SECRETARY POMPEO: So what we’re doing in America with respect to energy is incredibly important to what I do every day, working to keep Americans safe through diplomacy. Our capacity to produce energy to convince adversary countries that we don’t rely on them for energy and to tell our friends that we can assist them by providing energy to their country to take leverage away from their adversaries has proven incredibly important. So the boom, the American energy boom is important. Our administration’s worked hard to make that happen, and it’s keeping Americans safe.
QUESTION: In talking about those foreign affairs, we do have to switch gears to Venezuela. Yesterday you announced that you’ll be removing all the diplomats from the embassy there, in part because of that deteriorating situation, but I want to also quote part of your tweet. You said, in part, the conclusion that the presence of U.S. diplomatic staff at the embassy has become a constraint on U.S. policy. Are you willing to elaborate on what constraint on U.S. policy is and where you see things going after this?
SECRETARY POMPEO: Oh, sure. So the conditions on the ground have deteriorated over the last days and weeks. The Maduro regime has wreaked a real tragedy on the nation, the people of Venezuela. Our mission has been to restore democracy and help the Venezuelan people. Our embassy was an important part of that; the people there have done great work. But it was time for them to come back. Their security is always paramount. And it’s just gotten very difficult.
It’s also the case that when you’re making decisions about how to proceed, you have to consider the fact that there are still many Americans there on the ground. We wanted to get our diplomatic team back so that our capacity to work with Brazil and Colombia, and all the countries who have joined this enormous coalition to try to benefit the people of Venezuela, can be made in a way that doesn’t create further risk to American diplomats.
QUESTION: And you were talking about the humanitarian crisis. There’s already been a lot of money for aid going there. What else moving forward, since it has really only gotten worse?

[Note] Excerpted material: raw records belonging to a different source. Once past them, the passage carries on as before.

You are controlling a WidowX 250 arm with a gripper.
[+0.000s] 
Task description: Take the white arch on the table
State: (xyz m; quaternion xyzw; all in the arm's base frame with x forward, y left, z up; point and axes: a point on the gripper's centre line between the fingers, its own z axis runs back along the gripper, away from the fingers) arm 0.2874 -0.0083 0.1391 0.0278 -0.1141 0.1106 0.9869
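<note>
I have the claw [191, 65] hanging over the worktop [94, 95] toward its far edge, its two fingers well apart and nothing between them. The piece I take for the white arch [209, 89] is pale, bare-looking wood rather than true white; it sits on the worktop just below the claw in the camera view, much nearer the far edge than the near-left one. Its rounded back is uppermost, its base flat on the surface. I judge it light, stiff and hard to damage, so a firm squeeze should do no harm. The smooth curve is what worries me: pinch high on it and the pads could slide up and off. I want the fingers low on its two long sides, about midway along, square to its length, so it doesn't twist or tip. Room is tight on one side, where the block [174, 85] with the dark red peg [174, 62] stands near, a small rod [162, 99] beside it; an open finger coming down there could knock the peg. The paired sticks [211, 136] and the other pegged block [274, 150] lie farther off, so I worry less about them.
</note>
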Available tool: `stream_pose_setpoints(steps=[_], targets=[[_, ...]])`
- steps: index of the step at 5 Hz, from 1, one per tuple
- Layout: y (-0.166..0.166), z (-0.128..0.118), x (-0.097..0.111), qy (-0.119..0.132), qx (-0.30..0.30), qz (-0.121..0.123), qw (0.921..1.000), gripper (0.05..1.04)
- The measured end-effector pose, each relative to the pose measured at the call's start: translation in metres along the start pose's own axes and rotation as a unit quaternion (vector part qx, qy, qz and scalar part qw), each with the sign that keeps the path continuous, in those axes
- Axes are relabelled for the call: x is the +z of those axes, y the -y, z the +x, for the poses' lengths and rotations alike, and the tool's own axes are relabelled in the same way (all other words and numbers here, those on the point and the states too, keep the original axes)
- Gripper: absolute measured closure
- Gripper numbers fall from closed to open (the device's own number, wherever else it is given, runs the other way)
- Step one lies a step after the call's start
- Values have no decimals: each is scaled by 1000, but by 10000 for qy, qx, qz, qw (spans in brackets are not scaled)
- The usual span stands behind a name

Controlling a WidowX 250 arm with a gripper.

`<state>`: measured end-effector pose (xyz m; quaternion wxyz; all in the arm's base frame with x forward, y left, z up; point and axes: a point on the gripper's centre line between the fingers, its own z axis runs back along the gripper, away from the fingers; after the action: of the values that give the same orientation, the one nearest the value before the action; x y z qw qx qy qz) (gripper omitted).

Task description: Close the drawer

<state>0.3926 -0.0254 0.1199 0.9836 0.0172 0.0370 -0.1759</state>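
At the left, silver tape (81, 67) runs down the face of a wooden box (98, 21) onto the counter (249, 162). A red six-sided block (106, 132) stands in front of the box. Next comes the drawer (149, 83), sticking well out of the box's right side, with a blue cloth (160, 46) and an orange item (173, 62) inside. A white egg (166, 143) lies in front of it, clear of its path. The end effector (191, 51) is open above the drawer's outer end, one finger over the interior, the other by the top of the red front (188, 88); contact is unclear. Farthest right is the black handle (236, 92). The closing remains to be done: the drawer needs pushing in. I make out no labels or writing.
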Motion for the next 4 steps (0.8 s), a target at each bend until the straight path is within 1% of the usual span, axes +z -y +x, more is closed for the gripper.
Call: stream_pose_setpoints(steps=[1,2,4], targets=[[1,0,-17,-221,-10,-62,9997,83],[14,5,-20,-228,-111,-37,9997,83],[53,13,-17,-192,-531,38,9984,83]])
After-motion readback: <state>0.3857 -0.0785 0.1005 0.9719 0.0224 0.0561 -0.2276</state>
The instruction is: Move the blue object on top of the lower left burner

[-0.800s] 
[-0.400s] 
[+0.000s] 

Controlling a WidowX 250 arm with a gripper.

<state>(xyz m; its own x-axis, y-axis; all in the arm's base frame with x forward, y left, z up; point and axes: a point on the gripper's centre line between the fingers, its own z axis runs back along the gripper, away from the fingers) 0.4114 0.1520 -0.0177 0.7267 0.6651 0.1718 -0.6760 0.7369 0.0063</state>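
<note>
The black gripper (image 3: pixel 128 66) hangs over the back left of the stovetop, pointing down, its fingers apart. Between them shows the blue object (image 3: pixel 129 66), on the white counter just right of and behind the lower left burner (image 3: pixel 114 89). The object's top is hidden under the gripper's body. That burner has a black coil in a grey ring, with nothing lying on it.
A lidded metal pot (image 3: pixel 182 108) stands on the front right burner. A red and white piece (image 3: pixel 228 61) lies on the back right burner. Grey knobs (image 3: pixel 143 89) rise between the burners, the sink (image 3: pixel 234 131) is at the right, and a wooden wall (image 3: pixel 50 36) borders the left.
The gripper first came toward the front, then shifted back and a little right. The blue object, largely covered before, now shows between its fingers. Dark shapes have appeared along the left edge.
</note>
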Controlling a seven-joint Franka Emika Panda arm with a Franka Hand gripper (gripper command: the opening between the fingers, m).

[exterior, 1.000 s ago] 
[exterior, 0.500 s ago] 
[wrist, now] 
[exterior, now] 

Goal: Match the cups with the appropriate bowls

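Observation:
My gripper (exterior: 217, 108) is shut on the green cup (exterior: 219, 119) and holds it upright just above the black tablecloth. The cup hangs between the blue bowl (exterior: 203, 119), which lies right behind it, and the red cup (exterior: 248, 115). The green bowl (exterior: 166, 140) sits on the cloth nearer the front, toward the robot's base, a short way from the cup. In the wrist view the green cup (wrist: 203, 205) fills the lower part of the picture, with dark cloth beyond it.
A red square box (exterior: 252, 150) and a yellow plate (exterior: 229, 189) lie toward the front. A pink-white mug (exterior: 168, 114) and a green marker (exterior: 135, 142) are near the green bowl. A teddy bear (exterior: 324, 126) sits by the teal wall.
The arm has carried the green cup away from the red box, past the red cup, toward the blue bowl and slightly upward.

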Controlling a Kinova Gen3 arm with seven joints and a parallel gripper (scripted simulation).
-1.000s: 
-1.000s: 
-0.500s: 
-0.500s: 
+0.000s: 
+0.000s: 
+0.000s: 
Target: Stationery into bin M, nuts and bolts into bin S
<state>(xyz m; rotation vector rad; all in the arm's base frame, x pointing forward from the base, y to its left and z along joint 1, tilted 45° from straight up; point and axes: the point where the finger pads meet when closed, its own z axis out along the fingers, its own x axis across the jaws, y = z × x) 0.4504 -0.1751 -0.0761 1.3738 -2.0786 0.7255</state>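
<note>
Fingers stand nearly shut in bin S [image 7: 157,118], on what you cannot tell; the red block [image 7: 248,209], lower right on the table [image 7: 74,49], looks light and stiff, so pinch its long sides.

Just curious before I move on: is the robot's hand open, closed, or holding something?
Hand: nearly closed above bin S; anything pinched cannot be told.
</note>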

SECRETARY POMPEO: So the American taxpayers have been very generous. We’ve delivered a couple hundred metric tons of assistance, medicine, food, hygiene kits. We haven’t been able to get it in; the Maduro regime has prevented us from delivering that. It’s horrific to deny food to starving people or medicine to the sick, but that’s what Maduro has chosen to do.
We’re going to keep at that. We’re going to continue to work with coalition partners. We’re going to try to help build up democratic institutions in a way that will ultimately convince Maduro that his days are numbered, that he ought to leave, and he ought to allow the duly elected Interim President Juan Guaido to begin to take charge to start the process of rebuilding this country that can be such a tremendous place.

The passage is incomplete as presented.